Middle East Espionage Attack Uses Fake Secure Messaging Apps to Deliver ProSpy
Hackers are impersonating popular secure messaging apps to deploy a sophisticated Android spyware tool called ProSpy against journalists, activists, and political figures across the Middle East. This hack-for-hire campaign is linked to the BITTER APT group, which has been active since at least 2022.
The operation primarily targets civil society members and potentially government officials in Egypt, Lebanon, Bahrain, the UAE, Saudi Arabia, and the wider MENA region. Attackers initiate contact through platforms like LinkedIn, messaging apps, or email, employing persistent social engineering to pressure victims into clicking malicious links under false pretexts of video calls, urgent documents, or security alerts.
According to joint research by Access Now, Lookout, and SMEX, the campaign relies on sophisticated spearphishing tactics. Fake social media profiles impersonating journalists, support staff, and trusted contacts are frequently used to distribute malicious payloads.
These malicious links either direct victims to credential-phishing pages mimicking services like iCloud, Office 365, or webmail, or lead to fake download pages that silently install the ProSpy spyware as an Android Package Kit (APK) file.
Secure Messaging Apps
ProSpy is an Android spyware family written in Kotlin that impersonates secure or “pro” versions of trusted communication tools, including Signal, ToTok, and Botim. Attackers create deceptive single-page “official-looking” websites that automatically deliver malicious APKs with names like “ToTok Pro,” “Botim Pro,” or “Signal Encryption Plugin.”
These sites use deceptive domains such as totok-pro[.]ai-ae[.]io or botim-app[.]pro, often featuring bilingual (English and Arabic) content and random PHP paths to evade basic security scanning.

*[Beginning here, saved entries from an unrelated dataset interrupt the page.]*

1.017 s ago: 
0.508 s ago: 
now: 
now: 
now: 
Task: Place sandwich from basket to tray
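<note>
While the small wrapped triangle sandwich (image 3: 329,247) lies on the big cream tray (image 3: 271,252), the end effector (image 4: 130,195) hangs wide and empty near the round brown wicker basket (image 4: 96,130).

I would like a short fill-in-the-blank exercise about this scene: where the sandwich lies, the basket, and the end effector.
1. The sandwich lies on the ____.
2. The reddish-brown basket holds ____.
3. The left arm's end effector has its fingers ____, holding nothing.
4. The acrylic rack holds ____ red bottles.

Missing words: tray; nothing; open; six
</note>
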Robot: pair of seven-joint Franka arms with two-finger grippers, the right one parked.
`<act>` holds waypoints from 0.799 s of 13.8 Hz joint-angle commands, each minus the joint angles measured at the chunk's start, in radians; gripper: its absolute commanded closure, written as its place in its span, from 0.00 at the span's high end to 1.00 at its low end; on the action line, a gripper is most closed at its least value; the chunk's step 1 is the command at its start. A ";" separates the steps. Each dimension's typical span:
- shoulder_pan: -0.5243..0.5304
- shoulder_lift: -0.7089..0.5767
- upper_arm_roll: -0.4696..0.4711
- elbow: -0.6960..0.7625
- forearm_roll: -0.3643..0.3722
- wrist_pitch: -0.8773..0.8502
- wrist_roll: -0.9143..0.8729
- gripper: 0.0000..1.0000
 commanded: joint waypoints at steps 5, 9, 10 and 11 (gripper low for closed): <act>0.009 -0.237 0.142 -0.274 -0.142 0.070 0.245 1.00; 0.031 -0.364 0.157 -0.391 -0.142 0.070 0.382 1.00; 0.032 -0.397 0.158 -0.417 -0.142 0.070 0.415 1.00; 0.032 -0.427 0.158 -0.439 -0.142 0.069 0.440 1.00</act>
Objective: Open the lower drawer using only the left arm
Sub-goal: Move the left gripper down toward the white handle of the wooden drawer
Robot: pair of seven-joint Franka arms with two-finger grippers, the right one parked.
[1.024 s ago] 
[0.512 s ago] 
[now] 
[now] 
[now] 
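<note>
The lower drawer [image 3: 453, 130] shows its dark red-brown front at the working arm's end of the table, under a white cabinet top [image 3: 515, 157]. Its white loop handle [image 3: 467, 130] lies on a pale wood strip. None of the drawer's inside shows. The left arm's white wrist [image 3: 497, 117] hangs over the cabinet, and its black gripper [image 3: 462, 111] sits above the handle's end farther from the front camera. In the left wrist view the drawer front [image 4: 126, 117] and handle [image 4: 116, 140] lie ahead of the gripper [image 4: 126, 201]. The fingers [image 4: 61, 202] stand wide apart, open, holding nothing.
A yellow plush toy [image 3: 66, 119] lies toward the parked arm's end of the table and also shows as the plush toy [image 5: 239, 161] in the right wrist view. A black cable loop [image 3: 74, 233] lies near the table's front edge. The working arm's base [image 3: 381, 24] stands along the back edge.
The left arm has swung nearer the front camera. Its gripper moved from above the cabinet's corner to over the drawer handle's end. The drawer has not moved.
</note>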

Once installed outside official app stores, ProSpy gains broad device permissions and masquerades as a legitimate messaging client. It transforms devices into surveillance sensors, exfiltrating:
- Contacts and communications (SMS/call logs)
- Device information
- Local files (documents, images, audio, video)
- Chat backups (including third-party app archives)
The malware uses a modular “worker” design to automate tasks like scanning recent files, searching backup archives (e.g., .zip, .7z, .toc), and uploading stolen content to command-and-control (C2) servers. Communication typically occurs via REST endpoints like “/v3/images” or “/v3/videos”, with numbered commands triggering specific collection jobs.

Links to BITTER APT and Hack-for-Hire Operations
Lookout’s analysis directly connects this campaign to the South Asia-based BITTER APT group, notorious for long-term espionage operations aligned with regional intelligence interests. Shared infrastructure patterns, worker-class designs, and numbered C2 commands mirror earlier BITTER-linked malware such as Dracarys.

The focus on Middle Eastern civil society and opposition figures suggests a hack-for-hire model, where BITTER operators conduct bespoke espionage contracts.
Despite moderate confidence in attribution, the campaign demonstrates how simple social engineering tactics combined with custom Android malware remain highly effective even against security-conscious targets.